Closing the education gap between races requires a critical look at early education and health care disparities -- not unfounded statements that black people are less intelligent.
"If we mean to have heroes, statesmen and philosophers, we should have learned women. If much depends ... on the early education of youth and the first principles which are instilled take the deepest root, great benefit must arise from literary accomplishments in women." -- Abigail Adams
Thanks to my family support network, I never fully internalized the idea that most, if any, of my private-school peers were more intelligent than me. But, I did assume that everyone outside my family did.

That's why I never asked for help in school. I wrongly thought that asking for help amounted to an admission that black people were, in fact, inferior, as was periodically pronounced from the ivory towers of academia and other corners of the race-conscious IQ industry.

Fortunately, I was able to flip that negativity into motivation. But when I read about the remarks made recently by the esteemed biologist James Watson, I winced at the thought of how many black youngsters might continue to internalize the destructive but persistent message that they are inherently less intelligent. And I wonder if they too will turn that negativity into motivation.

Far from the modern conservative utopia of a "color-blind society," Euro-centric racial chauvinism seems to rear its ugly head in the popular press every few years or so -- from the eugenics of Arthur Jensen to Charles Murray and Richard Herrnstein's Bell Curve to Dr. Watson, renowned for his role in describing the double-helix structure of DNA and for representing America on the international Human Genome Project.

Watson told the London Sunday Times he's "inherently gloomy about the prospect of Africa" because "all our social policies are based on the fact that their intelligence is the same as ours -- whereas all the testing says not really."

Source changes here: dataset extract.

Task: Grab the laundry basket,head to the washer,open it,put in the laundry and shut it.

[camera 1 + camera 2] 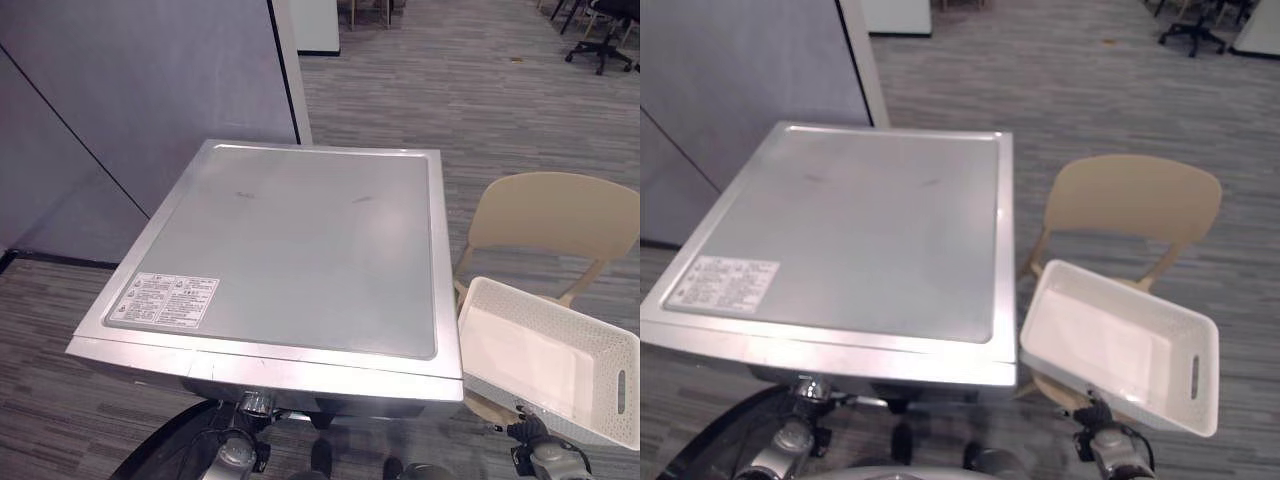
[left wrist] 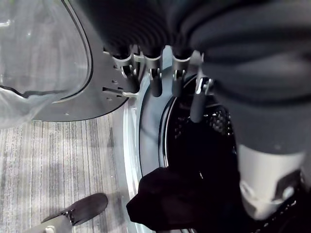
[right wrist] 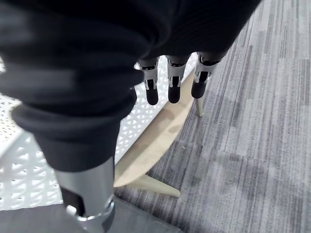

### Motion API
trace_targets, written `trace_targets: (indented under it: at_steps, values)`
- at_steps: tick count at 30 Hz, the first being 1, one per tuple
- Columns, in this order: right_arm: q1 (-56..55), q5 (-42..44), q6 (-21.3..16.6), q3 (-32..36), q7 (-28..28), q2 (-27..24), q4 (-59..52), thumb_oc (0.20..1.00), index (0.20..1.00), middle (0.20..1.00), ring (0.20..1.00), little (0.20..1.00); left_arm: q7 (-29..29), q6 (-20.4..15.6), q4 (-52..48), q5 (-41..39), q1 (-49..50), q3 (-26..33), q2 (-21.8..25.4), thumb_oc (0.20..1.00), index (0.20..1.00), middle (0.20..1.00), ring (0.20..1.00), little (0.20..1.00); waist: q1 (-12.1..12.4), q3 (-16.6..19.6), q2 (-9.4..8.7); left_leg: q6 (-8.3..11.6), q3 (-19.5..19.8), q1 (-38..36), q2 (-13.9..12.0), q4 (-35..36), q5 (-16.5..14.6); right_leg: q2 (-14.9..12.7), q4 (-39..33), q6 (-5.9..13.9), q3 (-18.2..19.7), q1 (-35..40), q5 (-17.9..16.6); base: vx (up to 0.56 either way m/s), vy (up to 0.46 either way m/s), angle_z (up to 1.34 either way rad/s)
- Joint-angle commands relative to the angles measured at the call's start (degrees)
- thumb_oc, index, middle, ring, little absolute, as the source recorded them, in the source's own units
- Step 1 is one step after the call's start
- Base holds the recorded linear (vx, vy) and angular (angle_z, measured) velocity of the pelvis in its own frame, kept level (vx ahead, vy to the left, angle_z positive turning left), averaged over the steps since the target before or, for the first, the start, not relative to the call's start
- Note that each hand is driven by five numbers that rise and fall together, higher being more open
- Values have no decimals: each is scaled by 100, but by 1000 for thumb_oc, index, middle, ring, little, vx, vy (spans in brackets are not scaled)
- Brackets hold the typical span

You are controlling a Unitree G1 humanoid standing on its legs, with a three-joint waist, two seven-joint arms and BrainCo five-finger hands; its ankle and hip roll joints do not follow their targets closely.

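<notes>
The silver washer stands right in front of me. In the left wrist view its round glass door is swung open beside the dark drum. A dark piece of laundry lies in the drum's mouth, drooping over the rim. My left hand hangs at the opening with relaxed fingers and holds nothing. The white laundry basket rests tilted on a beige chair to the washer's right, and it looks empty. My right hand is open beside the basket's wall, above the chair seat.
A grey partition wall rises behind and to the left of the washer. Grey carpet stretches back to black office chairs at the far right.
</notes>
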State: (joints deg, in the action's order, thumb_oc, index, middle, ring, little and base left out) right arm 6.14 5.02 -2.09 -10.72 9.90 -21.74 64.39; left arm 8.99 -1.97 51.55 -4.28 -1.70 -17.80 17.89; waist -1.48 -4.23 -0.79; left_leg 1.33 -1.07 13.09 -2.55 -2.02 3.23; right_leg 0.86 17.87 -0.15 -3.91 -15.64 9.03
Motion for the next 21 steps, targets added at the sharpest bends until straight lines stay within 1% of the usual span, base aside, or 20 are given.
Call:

He expressed a hope for human equality but added that "people who have to deal with black employees find this not true." And here we go again.

But did you hear about the recent work of African-American economist Roland Fryer of Harvard University and University of Chicago economist Steve Leavitt, who co-authored the popular book Freakonomics?

Fryer and Leavitt responded to Watson's scientifically-unfounded claims by pointing to Department of Education research that includes test data of the mental abilities of one-year-olds.

"While you might think it would be impossible to capture anything meaningful at such a young age," Leavitt writes, "it turns out that these measures of one-year-olds' intelligence are somewhat highly correlated with IQ scores at later ages, as well as with parental IQ scores."

They found "no racial differences in mental functioning at age one, although a racial gap begins to emerge over the next few years of life ... The observed patterns are broadly consistent with large racial differences in environmental factors that grow in importance as children age."

"We cannot rule out the possibility that intelligence has multiple dimensions and racial differences are present only in those dimensions that emerge later in life."

Their paper was rejected in the second round of reviews for publication in the American Economic Review. But, these findings do seem to dovetail with insights coming from cognitive scientists.

"The sort of learning a child acquires in kindergarten and the early grades is not the true foundation of her education," leading cognitive researcher Dr. Stanley Greenspan notes. "The 'three R's' and all that follows -- symbolic and increasingly abstract academic knowledge -- cannot be understood by a person who has not grasped the sequence of skills that make learning possible."

Greenspan is talking about the pre-school emotional roots of cognitive development. But, the trend in education, especially under No Child Left Behind, is to focus on external carrots and sticks when its internal emotive experience that primarily shapes the way brains grow and think.

If we were serious about increasing student academic achievement, we would see to it that all women get top-rate pre-natal and post-natal care, especially single-mothers of future students. Instead, legislation that would increase the number of children with access to health care -- indispensable for physical and emotional health -- gets vetoed in order to appease the private insurance industry.

If we were serious about education reform, we would put a policy-emphasis on early childhood development, based on what science is telling us about the need for creating learning environments that have nothing to do with the "factory" test-taking model that typifies American public schools.

In the meantime, I've got to build up my three year-old son's EQ (emotional intelligence quotient) to counter the likelihood that his IQ will be questioned someday simply because of his skin color.